The retina, composed of eight layers of cells, also is the first piece of complex tissue grown from stem cells — that is, more than one cell-layer deep, with multiple cell types working together — said Hans Keirstead of the Reeve-Irvine Research Center and UCI’s Sue and Bill Gross Stem Cell Research Center.

“This is a tremendous advance in the retinal field, in that it provides the first step toward a renewable source of tissue for transplantation,” Keirstead said Wednesday. “That’s novel. There is no such thing in the world right now. So it’s a real breakthrough.”

In the $1.5 million, three-year study that produced the retina, Keirstead and his team relied on experience  during work last year on spinal cord injury: prodding human embryonic stem cells to grow into different cell types.

Then the scientists bathed the variety of retinal cells that resulted in a series of solutions containing growth factors and hormones. That process, the work Gabriel Nistor of Keirstead’s research group, switched on early-stage development of the cells and got them to form complex tissue.

Keirstead said they are now testing early-stage retinas in animals to find out if they improve vision. If they do, the next step would be human clinical trials.

The retina, at the back of the eye, registers the images we see and sends them to the brain through the optic nerve.

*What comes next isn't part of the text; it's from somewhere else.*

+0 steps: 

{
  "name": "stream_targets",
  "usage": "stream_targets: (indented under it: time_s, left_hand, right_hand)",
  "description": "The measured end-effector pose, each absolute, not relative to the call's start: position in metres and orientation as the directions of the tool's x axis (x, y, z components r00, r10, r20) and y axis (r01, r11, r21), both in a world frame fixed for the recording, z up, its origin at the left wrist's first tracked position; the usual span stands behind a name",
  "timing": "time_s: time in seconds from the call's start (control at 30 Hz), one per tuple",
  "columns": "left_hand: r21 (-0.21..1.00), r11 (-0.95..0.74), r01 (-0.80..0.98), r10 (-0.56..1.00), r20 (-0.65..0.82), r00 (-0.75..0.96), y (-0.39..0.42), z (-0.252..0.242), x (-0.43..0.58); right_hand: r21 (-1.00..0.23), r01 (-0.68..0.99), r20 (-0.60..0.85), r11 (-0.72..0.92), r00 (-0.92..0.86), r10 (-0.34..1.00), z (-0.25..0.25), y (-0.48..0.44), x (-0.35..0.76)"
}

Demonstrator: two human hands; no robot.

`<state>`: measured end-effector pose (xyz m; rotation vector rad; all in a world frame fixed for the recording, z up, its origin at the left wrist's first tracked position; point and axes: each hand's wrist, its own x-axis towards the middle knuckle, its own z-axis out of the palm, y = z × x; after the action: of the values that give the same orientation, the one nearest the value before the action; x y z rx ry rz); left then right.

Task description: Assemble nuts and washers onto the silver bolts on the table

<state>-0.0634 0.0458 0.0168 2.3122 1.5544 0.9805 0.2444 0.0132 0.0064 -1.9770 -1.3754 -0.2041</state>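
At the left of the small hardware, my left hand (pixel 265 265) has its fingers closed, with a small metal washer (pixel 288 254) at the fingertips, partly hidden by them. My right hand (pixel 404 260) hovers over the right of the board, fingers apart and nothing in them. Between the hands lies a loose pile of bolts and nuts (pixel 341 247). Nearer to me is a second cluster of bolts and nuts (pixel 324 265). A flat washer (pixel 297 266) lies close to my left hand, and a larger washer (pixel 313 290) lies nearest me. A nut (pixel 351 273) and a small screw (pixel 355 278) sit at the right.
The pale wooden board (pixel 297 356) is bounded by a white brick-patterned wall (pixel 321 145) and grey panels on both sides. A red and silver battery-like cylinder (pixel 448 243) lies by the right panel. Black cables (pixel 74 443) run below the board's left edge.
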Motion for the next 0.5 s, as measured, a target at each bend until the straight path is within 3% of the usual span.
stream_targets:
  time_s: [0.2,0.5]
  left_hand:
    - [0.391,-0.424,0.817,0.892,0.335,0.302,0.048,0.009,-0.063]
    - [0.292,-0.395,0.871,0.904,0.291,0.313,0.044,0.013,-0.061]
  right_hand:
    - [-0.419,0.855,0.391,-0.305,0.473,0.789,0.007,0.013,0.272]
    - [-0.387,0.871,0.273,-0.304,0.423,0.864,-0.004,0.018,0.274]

Growing retinas from stem cells could help more than 10 million Americans who suffer from macular degeneration, a leading cause of blindness.

It could also be used to treat about 100,000 in America who have retinitis pigmentosa, a progressive, genetic disorder that also leads to blindness.

Embryonic stem cells are exciting to researchers because they have the potential to become many different kinds of cells in the human body. Not only spinal cord injuries, but Parkinson’s disease and a variety of other conditions could one day be treated using stem cells.

Such research causes controversy when stem cells are derived from human embryos, even those destined to be discarded — for example, excess embryos stored in fertility clinics.

Keirstead and his team used such cells after getting consent from the parents.

Other researchers, however, including some at UCI, are working to create stem cells from a patient’s own, adult cells, bypassing the need to use embryos.

The new study was published this month online in the Journal of Neuroscience Methods.